Voilà de vastes projets! J’ai résolu de les remplir par tous les moyens; en un mot, de voir tout ce que l’on peut faire en bravant tout, et quel est le terme où l’on est arrêté. Seconde-moi: je ne suis pas fâché que tes petites passions de femme viennent à mon secours; elles en font quelquefois davantage que toute l’adresse et toute la résolution d’un homme. Tu as raison de croire qu’Ursule serait fière dans la fortune, et de craindre qu’après avoir commencé comme toi elle ne finît par monter, à raison de son accident, jusqu’à un marquis; tandis que par le tien, on ne t’a pas jugée digne d’un petit paysan.

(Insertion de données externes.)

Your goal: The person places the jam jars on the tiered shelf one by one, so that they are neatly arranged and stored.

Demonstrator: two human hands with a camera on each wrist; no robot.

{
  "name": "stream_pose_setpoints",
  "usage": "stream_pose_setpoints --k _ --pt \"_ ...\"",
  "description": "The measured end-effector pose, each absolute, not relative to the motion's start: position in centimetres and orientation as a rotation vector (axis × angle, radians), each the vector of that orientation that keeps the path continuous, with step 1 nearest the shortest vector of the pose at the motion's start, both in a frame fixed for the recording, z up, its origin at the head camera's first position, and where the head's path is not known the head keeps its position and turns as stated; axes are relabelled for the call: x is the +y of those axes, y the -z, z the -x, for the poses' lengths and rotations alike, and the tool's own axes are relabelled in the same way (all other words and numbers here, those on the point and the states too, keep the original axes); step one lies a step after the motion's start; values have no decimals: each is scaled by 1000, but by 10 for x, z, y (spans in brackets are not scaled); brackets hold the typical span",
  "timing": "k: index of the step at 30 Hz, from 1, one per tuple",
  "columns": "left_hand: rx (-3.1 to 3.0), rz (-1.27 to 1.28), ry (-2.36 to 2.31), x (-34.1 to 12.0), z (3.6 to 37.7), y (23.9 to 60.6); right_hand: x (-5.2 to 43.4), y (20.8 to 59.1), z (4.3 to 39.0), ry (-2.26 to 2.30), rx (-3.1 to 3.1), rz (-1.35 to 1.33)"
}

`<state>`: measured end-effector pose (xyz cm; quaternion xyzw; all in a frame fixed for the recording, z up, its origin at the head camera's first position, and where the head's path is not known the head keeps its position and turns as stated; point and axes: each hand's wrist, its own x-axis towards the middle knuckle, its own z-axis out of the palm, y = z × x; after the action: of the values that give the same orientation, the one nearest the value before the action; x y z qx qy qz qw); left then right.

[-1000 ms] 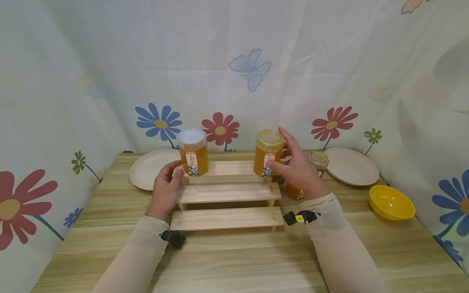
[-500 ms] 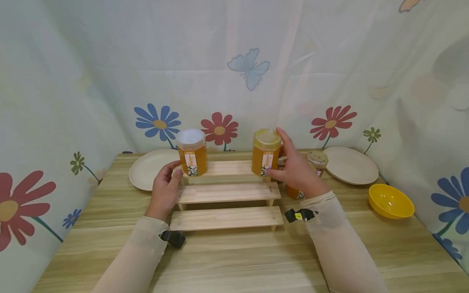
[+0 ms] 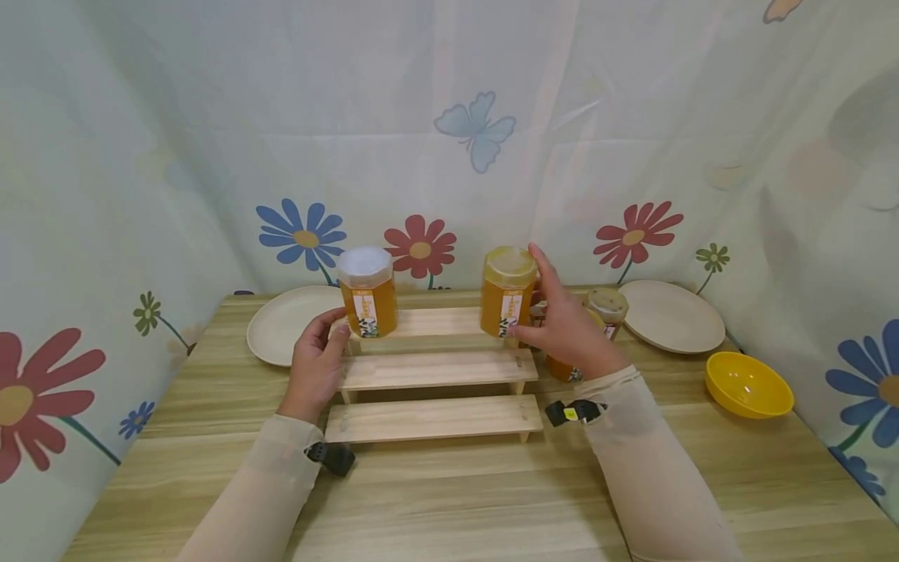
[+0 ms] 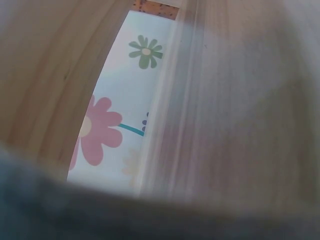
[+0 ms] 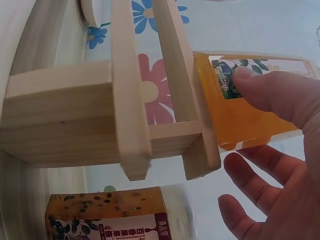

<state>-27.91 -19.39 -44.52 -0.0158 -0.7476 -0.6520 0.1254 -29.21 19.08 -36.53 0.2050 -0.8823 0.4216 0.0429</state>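
A three-step wooden shelf (image 3: 435, 367) stands on the table. Two honey jars stand on its top step: a white-lidded jar (image 3: 367, 293) at the left and a yellow-lidded jar (image 3: 506, 293) at the right. My right hand (image 3: 565, 328) holds the yellow-lidded jar, thumb low on its label and forefinger up beside the lid. In the right wrist view the thumb (image 5: 280, 90) presses the jar (image 5: 245, 115) while the other fingers stay spread off it. My left hand (image 3: 316, 367) grips the shelf's left end, thumb beside the white-lidded jar. The left wrist view is only blurred wood.
Two more jars stand on the table behind my right hand, one with a speckled lid (image 3: 608, 306); a seed-filled jar (image 5: 100, 220) shows below the shelf. Beige plates lie at back left (image 3: 284, 332) and back right (image 3: 670, 316), a yellow bowl (image 3: 747, 384) at right. Flowered curtains close three sides.
My right hand has settled a little closer round the yellow-lidded jar, which shifted slightly left. The left hand has not moved.
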Motion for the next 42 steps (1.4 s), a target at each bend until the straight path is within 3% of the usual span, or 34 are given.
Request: stream_pose_setpoints --k 42 --pt "-2183 40 1896 -193 278 444 166 381 292 -1168 -2533 -617"
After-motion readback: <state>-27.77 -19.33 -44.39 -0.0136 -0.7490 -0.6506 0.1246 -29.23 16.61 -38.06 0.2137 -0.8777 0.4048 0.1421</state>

Considère néanmoins, pour t’adoucir, que sans ce petit malheur, tu ne serais pas adorée d’un homme qui vaut un peu mieux que tous les rustres de S** et d’Au**; songe que tu es associée à mes desseins, et que si la fortune les seconde, tu marcheras dans peu au moins l’égale de la belle Ursule. C’est le but où je tends pour toi.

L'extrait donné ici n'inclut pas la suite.